Oh yeah, the times are changing alright, and not always for the better. Why I remember when there were gas-stations on every corner at an intersection and polite guys in white uniforms would come out and pump your gas, check the oil, and clean the wind-shield. As the world's wealth has transferred more and more to a few people the rest of us have a reduced standard of living. This trend will continue. Our kids will grow up thinking this is the way it is and they will accept more and more losses. Until 2021 or so.
Today college grads in the US are flocking to the jobs that can't be outsourced, like some health care, government, culinary and education. Same with forensics. Some medical is a dead end, like radiology, and surgery is dieing as well. When surgeons start using robotic surgery that change will be one step closer.
Why pay a US surgeon big bucks to control a robot when a similarly qualified surgeon in India will do it remotely for 1/4th the price? The AMA will fight this, of course, but tele-medicine is the wave of the future, and all the US docs thinking this will let *them* treat people in Africa are being silly. Nobody treats the people in Africa. They have no money. Everybody wants to treat the rich (relatively rich on a global scale) in the US, because you go after the bucks. When we've fallen far enough we'll be scrambling to treat the people with money in other countries. And we'll be at a disadvantage. Globalization means the world's poor rise a tiny bit, the US population falls a large amount, and the ultra-rich become ultra-richer. This has very clearly been happening and almost everyone says it is a bad thing and yet no one has the power to change it.
I tell my kids to see this trend and find a way to personally benefit as best they can. That's the American way.
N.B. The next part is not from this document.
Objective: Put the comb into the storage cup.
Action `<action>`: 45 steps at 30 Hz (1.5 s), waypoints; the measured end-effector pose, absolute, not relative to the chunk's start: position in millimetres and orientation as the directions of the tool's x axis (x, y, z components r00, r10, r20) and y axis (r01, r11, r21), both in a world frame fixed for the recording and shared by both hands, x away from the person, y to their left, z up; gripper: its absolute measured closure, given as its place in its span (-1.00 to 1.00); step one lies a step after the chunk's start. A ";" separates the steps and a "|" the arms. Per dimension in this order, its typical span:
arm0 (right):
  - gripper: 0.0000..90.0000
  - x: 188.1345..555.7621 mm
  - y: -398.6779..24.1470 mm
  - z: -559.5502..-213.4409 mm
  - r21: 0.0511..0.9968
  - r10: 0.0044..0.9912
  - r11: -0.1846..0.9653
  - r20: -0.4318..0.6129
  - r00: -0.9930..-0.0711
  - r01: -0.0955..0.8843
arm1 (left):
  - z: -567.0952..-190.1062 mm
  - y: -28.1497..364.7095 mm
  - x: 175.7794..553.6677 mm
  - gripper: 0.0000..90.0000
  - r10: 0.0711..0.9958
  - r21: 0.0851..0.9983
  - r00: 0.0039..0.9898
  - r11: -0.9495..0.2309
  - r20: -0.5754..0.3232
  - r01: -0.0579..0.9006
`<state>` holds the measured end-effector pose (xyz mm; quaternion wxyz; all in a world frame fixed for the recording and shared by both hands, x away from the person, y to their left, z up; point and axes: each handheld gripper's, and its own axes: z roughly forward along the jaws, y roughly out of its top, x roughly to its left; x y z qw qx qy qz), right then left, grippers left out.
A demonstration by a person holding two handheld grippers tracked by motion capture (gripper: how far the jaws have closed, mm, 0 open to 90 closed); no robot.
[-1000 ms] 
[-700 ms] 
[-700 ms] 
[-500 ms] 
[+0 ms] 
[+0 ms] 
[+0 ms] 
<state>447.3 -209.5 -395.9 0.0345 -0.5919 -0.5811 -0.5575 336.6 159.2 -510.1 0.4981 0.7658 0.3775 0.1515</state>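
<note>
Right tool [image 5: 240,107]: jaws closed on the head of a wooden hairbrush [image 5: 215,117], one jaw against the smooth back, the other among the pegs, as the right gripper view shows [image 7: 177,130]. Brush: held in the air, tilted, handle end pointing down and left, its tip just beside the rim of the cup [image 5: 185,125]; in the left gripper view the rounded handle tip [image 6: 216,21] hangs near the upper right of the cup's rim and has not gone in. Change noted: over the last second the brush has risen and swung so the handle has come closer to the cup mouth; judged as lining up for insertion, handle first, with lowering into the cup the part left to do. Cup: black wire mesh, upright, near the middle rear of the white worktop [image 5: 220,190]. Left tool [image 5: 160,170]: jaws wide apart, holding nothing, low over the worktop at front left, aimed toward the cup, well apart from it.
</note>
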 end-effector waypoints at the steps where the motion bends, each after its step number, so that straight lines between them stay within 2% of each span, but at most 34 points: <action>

The LA Times situation is sad. Yesterday's paper was quite light. The classified section was so thin it took quite a while to actually find it. Basically, the Sunday edition is the only one with any heft anymore, and that's because of all the insert ad sections.
I agree with some of the comments upthread about the future, but I also suspect the end result is that we will pay more for news. I was at a bookstore (yes, I realize they are in trouble as well) newsstand yesterday and could not help but notice the numerous narrow interest glossy magazines. None of them were priced like a newspaper.
What is this "newspaper" you speak of?